First off, Thank you to all the pro house washers on here! Because of you guys I now DS and have not climbed a ladder to wash a house since summer. Sooo much better and faster! 

Here's my question. What do you guys do when washing and there are canopies on the house? I will be painting the exterior of a 1920's mansion and it has (2) 30'x30' dark green canopies on the back. I'm worried about the chlorine discoloring the fabric. I may be able to remove them but if I don't have to, that's better. It is a brick building. Currently I mix 2 gal. 12.5%, 2.5 gal. water, 6 oz.
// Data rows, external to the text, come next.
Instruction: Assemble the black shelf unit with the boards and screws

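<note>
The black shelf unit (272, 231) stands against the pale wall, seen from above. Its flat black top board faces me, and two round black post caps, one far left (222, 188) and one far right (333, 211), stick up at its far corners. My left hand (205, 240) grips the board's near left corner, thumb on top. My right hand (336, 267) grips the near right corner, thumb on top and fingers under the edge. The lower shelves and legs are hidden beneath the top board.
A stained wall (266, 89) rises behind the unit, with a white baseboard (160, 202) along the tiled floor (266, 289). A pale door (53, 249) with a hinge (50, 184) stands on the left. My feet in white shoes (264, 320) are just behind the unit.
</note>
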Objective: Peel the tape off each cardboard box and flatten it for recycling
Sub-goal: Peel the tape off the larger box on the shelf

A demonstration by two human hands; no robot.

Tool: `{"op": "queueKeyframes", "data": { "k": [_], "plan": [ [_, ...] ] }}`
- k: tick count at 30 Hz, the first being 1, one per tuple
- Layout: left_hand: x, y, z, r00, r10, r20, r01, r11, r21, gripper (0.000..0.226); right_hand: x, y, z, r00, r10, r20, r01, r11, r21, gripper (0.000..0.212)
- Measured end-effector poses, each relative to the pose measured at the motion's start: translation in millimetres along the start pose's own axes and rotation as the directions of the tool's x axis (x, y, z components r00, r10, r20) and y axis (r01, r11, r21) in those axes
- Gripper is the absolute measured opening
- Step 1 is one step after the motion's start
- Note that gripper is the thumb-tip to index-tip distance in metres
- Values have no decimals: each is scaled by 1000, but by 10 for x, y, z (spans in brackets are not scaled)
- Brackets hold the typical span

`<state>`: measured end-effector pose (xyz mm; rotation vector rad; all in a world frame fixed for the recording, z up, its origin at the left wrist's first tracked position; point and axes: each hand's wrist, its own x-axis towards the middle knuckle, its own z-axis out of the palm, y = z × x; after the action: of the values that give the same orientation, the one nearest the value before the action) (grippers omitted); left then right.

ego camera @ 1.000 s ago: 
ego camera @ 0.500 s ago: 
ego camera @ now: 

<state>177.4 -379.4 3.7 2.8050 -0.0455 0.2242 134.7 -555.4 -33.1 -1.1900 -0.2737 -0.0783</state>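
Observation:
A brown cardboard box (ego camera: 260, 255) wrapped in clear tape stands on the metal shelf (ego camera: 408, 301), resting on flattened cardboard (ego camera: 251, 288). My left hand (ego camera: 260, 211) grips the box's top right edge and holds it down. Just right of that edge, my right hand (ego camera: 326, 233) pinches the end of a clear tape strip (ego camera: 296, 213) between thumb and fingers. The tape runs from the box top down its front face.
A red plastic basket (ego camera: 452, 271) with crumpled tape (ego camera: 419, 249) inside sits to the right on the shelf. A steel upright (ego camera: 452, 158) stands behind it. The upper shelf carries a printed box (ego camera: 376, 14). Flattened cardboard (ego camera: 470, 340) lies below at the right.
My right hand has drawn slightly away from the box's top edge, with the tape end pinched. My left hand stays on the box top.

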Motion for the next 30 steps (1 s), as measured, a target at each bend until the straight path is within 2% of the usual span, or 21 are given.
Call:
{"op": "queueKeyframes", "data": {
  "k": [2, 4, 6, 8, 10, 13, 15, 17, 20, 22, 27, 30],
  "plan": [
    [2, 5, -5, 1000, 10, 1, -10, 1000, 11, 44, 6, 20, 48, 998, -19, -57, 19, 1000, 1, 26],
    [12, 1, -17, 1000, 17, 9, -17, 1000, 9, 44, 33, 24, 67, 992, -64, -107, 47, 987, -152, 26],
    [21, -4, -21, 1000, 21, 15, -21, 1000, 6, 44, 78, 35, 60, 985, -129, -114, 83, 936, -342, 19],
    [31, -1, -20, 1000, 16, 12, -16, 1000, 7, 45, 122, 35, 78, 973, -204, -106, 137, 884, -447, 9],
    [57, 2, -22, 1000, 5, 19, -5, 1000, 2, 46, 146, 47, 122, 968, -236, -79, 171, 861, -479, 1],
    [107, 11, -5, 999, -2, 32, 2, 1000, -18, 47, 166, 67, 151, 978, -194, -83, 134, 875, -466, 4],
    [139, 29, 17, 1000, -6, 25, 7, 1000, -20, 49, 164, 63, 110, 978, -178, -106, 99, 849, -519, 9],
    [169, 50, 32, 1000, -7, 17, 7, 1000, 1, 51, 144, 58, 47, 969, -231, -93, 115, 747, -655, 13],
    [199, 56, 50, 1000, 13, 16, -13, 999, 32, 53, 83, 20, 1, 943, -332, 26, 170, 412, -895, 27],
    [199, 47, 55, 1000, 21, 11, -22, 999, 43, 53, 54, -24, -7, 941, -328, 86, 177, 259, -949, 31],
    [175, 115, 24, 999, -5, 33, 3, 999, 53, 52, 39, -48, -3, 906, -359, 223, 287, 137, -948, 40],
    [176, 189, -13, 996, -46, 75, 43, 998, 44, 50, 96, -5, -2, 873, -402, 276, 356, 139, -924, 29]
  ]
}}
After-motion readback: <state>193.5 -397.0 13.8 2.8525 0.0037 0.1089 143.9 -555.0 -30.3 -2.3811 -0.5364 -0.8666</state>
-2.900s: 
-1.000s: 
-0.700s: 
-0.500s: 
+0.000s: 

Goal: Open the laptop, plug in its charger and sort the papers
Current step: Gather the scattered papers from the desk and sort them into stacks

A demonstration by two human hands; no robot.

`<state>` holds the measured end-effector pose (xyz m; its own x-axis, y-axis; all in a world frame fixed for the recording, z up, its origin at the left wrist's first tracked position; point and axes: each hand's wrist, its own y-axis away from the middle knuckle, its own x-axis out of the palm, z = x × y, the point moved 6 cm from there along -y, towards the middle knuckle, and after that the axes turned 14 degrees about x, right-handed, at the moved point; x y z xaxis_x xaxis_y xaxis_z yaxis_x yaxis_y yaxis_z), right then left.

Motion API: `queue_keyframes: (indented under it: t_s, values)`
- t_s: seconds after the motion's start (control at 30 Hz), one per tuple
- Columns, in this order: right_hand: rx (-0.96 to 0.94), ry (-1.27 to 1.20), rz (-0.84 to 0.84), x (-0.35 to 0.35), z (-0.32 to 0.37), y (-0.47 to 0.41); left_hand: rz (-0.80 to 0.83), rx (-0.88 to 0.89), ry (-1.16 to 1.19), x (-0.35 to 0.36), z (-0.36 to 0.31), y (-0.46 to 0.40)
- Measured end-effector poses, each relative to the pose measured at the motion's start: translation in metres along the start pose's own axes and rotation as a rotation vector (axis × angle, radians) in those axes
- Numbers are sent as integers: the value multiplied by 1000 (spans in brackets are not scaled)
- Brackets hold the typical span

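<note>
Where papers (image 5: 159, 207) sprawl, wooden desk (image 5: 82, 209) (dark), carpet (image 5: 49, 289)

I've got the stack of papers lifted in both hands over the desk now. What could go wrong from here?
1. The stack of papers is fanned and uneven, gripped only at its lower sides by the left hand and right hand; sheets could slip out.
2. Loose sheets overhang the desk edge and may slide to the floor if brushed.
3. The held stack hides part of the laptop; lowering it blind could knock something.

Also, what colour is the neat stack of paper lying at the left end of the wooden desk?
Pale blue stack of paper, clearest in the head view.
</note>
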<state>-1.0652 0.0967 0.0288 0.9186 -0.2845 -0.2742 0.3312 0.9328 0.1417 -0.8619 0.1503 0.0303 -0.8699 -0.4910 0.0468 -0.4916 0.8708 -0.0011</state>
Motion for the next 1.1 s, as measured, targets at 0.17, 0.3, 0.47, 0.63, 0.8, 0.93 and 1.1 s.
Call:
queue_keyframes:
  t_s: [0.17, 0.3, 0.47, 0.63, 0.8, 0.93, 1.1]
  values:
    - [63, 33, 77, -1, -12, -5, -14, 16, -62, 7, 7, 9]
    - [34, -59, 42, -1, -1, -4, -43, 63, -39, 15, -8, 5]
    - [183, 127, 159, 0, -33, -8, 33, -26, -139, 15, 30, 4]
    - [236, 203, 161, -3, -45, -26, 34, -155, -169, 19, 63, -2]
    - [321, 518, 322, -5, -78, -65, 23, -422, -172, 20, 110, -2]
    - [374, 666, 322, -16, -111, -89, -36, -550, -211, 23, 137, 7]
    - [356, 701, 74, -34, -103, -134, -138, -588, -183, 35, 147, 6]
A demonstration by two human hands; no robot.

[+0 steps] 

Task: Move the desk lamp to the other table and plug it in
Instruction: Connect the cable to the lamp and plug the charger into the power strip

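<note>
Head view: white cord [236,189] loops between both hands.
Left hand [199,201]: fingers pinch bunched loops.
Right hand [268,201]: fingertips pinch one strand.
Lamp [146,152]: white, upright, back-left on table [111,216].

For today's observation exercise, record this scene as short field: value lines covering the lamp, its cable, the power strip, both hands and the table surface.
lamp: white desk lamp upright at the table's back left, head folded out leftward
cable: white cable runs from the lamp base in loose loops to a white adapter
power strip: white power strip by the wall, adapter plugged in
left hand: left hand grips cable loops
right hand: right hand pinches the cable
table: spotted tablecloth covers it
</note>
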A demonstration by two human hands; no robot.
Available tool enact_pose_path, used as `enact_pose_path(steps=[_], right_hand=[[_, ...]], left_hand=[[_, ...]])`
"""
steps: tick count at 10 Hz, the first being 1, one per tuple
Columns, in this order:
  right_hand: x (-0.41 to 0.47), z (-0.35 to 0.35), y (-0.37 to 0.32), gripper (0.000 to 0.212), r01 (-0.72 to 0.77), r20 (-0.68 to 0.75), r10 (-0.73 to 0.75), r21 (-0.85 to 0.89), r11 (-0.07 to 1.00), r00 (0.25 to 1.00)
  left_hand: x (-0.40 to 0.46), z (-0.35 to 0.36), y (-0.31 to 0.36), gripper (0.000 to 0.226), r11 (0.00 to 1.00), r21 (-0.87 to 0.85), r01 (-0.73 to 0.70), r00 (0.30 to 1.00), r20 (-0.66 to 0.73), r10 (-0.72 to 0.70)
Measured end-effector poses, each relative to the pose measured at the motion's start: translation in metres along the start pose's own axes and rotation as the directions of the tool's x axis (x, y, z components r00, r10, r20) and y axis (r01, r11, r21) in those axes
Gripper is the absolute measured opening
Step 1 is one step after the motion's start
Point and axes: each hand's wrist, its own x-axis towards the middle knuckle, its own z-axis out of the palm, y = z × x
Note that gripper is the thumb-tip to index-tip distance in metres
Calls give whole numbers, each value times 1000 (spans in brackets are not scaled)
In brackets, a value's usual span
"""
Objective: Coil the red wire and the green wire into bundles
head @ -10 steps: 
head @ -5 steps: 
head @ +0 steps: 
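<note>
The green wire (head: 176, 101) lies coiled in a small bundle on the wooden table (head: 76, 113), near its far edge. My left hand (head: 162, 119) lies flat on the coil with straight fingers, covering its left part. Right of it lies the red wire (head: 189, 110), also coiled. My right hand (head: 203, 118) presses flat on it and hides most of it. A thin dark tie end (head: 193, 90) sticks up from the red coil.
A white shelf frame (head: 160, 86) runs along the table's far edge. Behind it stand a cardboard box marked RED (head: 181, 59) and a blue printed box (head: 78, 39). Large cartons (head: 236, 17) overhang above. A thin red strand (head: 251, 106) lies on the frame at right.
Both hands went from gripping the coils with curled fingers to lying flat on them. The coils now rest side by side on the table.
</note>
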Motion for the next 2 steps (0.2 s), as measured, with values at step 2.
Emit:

Elemonator. I have a pic tomorrow of the canopies. 

Thanks for any help.


----------



## journeymanPainter (Feb 26, 2014)

I would move them. Easier for cleaning too


----------



## Rapid HotClean (Aug 21, 2014)

^^^^^^^ Best Answer You'll See!


----------



## PressurePros (May 6, 2007)

We usually wash them. Most are more than colorfast enough for that downstream mix.


----------



## straight_lines (Oct 17, 2007)

I wet them first, haven't bleached one yet. Since you are painting I would take them down anyways.


----------



## PRC (Aug 28, 2014)

They have to come down for paint. The thought was maybe I could clean them while up. What do you think about reducing the bleach just to be safe?


----------



## straight_lines (Oct 17, 2007)

Proceed with caution is the best advise I can give. How dirty are they? Since they will be down why not rule out damaging them and just hand wash with hot water?


----------



## PRC (Aug 28, 2014)

That is probably the best idea and how I will proceed. Thanks


----------



## Paint it Now (Jun 12, 2014)

Like the above said most are color fast but if weathered and worn, proceed with caution.
If the fabric is dry and porous make sure you drowned it out with water first. Like a plant or tree root most dry fabric can only abrorb so much moisture. Try not to do it in direct sunlight if possible. This time of year soudn't be a problem. Rinse Fast !

Just my thougt


----------